## [What the task asks]
Your answer should be the records, restated word for word.

## [Data supplied]
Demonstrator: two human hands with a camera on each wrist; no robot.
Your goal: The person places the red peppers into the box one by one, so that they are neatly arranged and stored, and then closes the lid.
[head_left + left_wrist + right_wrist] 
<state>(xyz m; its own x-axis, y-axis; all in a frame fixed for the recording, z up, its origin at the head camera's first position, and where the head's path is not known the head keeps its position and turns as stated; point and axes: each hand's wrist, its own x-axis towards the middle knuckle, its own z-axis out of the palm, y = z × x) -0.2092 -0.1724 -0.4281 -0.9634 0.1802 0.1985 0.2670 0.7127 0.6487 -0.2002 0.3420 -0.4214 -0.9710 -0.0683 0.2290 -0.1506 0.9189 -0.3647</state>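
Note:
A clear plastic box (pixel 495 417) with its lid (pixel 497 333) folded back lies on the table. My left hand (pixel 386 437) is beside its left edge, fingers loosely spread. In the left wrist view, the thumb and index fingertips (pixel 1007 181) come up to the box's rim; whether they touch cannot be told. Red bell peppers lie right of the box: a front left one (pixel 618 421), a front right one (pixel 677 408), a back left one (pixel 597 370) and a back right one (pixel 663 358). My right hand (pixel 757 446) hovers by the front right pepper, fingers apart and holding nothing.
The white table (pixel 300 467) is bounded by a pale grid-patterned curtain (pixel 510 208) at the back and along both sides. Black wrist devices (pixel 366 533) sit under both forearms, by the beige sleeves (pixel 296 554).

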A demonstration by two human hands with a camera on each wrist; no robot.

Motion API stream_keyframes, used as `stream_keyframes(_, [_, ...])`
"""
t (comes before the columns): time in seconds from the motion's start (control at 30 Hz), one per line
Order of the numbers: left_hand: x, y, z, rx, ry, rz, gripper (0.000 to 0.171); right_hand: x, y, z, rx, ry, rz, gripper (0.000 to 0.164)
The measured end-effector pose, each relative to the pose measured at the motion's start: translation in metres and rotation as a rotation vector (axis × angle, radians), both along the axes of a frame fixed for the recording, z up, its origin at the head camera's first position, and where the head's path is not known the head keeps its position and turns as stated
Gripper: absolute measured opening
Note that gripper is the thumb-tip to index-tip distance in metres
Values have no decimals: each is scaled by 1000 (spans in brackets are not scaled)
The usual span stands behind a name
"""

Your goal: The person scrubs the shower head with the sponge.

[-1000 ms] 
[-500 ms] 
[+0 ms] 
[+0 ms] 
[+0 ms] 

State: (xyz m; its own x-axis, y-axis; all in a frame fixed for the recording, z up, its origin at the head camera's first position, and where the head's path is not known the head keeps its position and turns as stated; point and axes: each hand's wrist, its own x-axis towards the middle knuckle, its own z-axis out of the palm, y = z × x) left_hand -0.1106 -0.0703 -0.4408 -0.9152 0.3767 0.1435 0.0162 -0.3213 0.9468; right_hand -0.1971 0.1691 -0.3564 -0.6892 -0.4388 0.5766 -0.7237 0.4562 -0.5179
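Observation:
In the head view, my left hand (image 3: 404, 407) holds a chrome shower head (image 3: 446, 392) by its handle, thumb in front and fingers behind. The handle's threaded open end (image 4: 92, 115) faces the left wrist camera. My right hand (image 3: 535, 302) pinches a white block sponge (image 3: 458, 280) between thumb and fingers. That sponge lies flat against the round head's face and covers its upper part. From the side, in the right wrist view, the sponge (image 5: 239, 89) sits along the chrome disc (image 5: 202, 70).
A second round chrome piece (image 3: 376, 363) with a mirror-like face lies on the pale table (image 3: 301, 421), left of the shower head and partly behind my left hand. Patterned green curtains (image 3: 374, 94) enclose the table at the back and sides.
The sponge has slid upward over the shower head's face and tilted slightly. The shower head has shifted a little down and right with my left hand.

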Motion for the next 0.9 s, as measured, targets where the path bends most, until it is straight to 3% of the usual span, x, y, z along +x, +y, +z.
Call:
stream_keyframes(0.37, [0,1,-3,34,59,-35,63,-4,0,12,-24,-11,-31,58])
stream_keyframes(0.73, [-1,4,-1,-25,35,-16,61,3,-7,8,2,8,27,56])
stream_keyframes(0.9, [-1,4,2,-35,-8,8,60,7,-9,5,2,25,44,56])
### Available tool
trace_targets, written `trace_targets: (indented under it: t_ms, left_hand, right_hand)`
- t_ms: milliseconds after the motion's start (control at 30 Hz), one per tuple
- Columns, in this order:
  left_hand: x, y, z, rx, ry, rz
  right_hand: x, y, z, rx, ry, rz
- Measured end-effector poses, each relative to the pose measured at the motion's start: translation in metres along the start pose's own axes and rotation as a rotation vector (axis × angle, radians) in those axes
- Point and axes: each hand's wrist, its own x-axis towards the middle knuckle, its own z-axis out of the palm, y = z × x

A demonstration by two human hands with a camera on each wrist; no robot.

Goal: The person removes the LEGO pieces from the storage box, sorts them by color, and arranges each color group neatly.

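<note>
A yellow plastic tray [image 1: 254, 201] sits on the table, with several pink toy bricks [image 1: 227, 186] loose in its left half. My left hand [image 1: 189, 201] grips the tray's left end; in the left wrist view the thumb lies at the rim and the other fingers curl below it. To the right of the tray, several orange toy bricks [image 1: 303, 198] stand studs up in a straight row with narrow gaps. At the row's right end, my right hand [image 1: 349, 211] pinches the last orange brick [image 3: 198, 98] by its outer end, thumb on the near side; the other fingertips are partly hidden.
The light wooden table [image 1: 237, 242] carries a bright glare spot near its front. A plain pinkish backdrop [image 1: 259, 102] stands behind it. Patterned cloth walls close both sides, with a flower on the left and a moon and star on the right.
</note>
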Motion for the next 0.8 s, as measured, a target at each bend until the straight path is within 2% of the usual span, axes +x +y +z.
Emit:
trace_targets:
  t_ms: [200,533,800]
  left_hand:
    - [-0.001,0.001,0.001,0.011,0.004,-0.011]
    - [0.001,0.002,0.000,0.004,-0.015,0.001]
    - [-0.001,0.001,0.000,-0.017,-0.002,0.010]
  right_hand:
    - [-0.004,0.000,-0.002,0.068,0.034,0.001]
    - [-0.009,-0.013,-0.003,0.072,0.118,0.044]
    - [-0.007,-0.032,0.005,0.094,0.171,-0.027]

## [Solution to this problem]
Demonstrator: two human hands with a camera on each wrist; no robot.
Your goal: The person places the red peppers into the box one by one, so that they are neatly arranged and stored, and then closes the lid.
[head_left + left_wrist + right_wrist] 
<state>(xyz m; its own x-axis, y-axis; all in a frame fixed for the recording, z up, its origin at the head camera's first position, and where the head's path is not known the head keeps its position and turns as stated; point and axes: each hand's wrist, its own x-axis towards the middle knuckle, its own z-axis out of the palm, y = z × x) -0.2092 -0.1724 -0.4281 -0.9634 0.1802 0.1985 0.2670 0.7127 0.6487 -0.2002 0.3420 -0.4214 -0.9710 -0.0683 0.2290 -0.1506 0.9189 -0.3647</state>
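Note:
A clear plastic box (pixel 495 417) with its lid (pixel 497 333) folded back lies on the table. My left hand (pixel 386 437) is beside its left edge, fingers loosely spread. In the left wrist view, the thumb and index fingertips (pixel 1007 181) come up to the box's rim; whether they touch cannot be told. Red bell peppers lie right of the box: a front left one (pixel 618 421), a front right one (pixel 677 408), a back left one (pixel 597 370) and a back right one (pixel 663 358). My right hand (pixel 757 446) hovers by the front right pepper, fingers apart and holding nothing.
The white table (pixel 300 467) is bounded by a pale grid-patterned curtain (pixel 510 208) at the back and along both sides. Black wrist devices (pixel 366 533) sit under both forearms, by the beige sleeves (pixel 296 554).
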
A demonstration by two human hands with a camera on each wrist; no robot.

Motion API stream_keyframes, used as `stream_keyframes(_, [_, ...])`
"""
t (comes before the columns): time in seconds from the motion's start (control at 30 Hz), one per line
Order of the numbers: left_hand: x, y, z, rx, ry, rz, gripper (0.000 to 0.171); right_hand: x, y, z, rx, ry, rz, gripper (0.000 to 0.164)
The measured end-effector pose, each relative to the pose measured at the motion's start: translation in metres and rotation as a rotation vector (axis × angle, radians), both along the axes of a frame fixed for the recording, z up, its origin at the head camera's first position, and where the head's path is not known the head keeps its position and turns as stated
Gripper: absolute measured opening
Note that gripper is the thumb-tip to index-tip distance in metres
Values have no decimals: each is scaled by 1000 (spans in brackets are not scaled)
The usual span stands behind a name
"""

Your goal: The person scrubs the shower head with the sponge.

[-1000 ms] 
[-500 ms] 
[+0 ms] 
[+0 ms] 
[+0 ms] 

State: (xyz m; its own x-axis, y-axis; all in a frame fixed for the recording, z up, its origin at the head camera's first position, and where the head's path is not known the head keeps its position and turns as stated; point and axes: each hand's wrist, its own x-axis towards the middle knuckle, its own z-axis out of the palm, y = z × x) left_hand -0.1106 -0.0703 -0.4408 -0.9152 0.3767 0.1435 0.0162 -0.3213 0.9468; right_hand -0.1971 0.1691 -0.3564 -0.6892 -0.4388 0.5766 -0.7237 0.4562 -0.5179
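Observation:
In the head view, my left hand (image 3: 404, 407) holds a chrome shower head (image 3: 446, 392) by its handle, thumb in front and fingers behind. The handle's threaded open end (image 4: 92, 115) faces the left wrist camera. My right hand (image 3: 535, 302) pinches a white block sponge (image 3: 458, 280) between thumb and fingers. That sponge lies flat against the round head's face and covers its upper part. From the side, in the right wrist view, the sponge (image 5: 239, 89) sits along the chrome disc (image 5: 202, 70).
A second round chrome piece (image 3: 376, 363) with a mirror-like face lies on the pale table (image 3: 301, 421), left of the shower head and partly behind my left hand. Patterned green curtains (image 3: 374, 94) enclose the table at the back and sides.
The sponge has slid upward over the shower head's face and tilted slightly. The shower head has shifted a little down and right with my left hand.
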
Motion for the next 0.9 s, as measured, targets where the path bends most, until it is straight to 3% of the usual span, x, y, z along +x, +y, +z.
Call:
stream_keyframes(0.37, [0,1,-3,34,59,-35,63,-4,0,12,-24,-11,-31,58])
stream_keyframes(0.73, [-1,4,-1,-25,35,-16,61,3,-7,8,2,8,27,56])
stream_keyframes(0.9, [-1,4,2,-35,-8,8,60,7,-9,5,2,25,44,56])
### Available tool
trace_targets, written `trace_targets: (indented under it: t_ms, left_hand, right_hand)`
- t_ms: milliseconds after the motion's start (control at 30 Hz), one per tuple
- Columns, in this order:
  left_hand: x, y, z, rx, ry, rz
  right_hand: x, y, z, rx, ry, rz
- Measured end-effector poses, each relative to the pose measured at the motion's start: translation in metres along the start pose's own axes and rotation as a rotation vector (axis × angle, radians) in those axes
- Point and axes: each hand's wrist, its own x-axis towards the middle knuckle, its own z-axis out of the palm, y = z × x

A demonstration by two human hands with a camera on each wrist; no robot.

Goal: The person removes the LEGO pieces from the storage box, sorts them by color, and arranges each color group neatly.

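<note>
A yellow plastic tray [image 1: 254, 201] sits on the table, with several pink toy bricks [image 1: 227, 186] loose in its left half. My left hand [image 1: 189, 201] grips the tray's left end; in the left wrist view the thumb lies at the rim and the other fingers curl below it. To the right of the tray, several orange toy bricks [image 1: 303, 198] stand studs up in a straight row with narrow gaps. At the row's right end, my right hand [image 1: 349, 211] pinches the last orange brick [image 3: 198, 98] by its outer end, thumb on the near side; the other fingertips are partly hidden.
The light wooden table [image 1: 237, 242] carries a bright glare spot near its front. A plain pinkish backdrop [image 1: 259, 102] stands behind it. Patterned cloth walls close both sides, with a flower on the left and a moon and star on the right.
</note>
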Motion for the next 0.8 s, as measured, a target at each bend until the straight path is within 2% of the usual span, axes +x +y +z.
Emit:
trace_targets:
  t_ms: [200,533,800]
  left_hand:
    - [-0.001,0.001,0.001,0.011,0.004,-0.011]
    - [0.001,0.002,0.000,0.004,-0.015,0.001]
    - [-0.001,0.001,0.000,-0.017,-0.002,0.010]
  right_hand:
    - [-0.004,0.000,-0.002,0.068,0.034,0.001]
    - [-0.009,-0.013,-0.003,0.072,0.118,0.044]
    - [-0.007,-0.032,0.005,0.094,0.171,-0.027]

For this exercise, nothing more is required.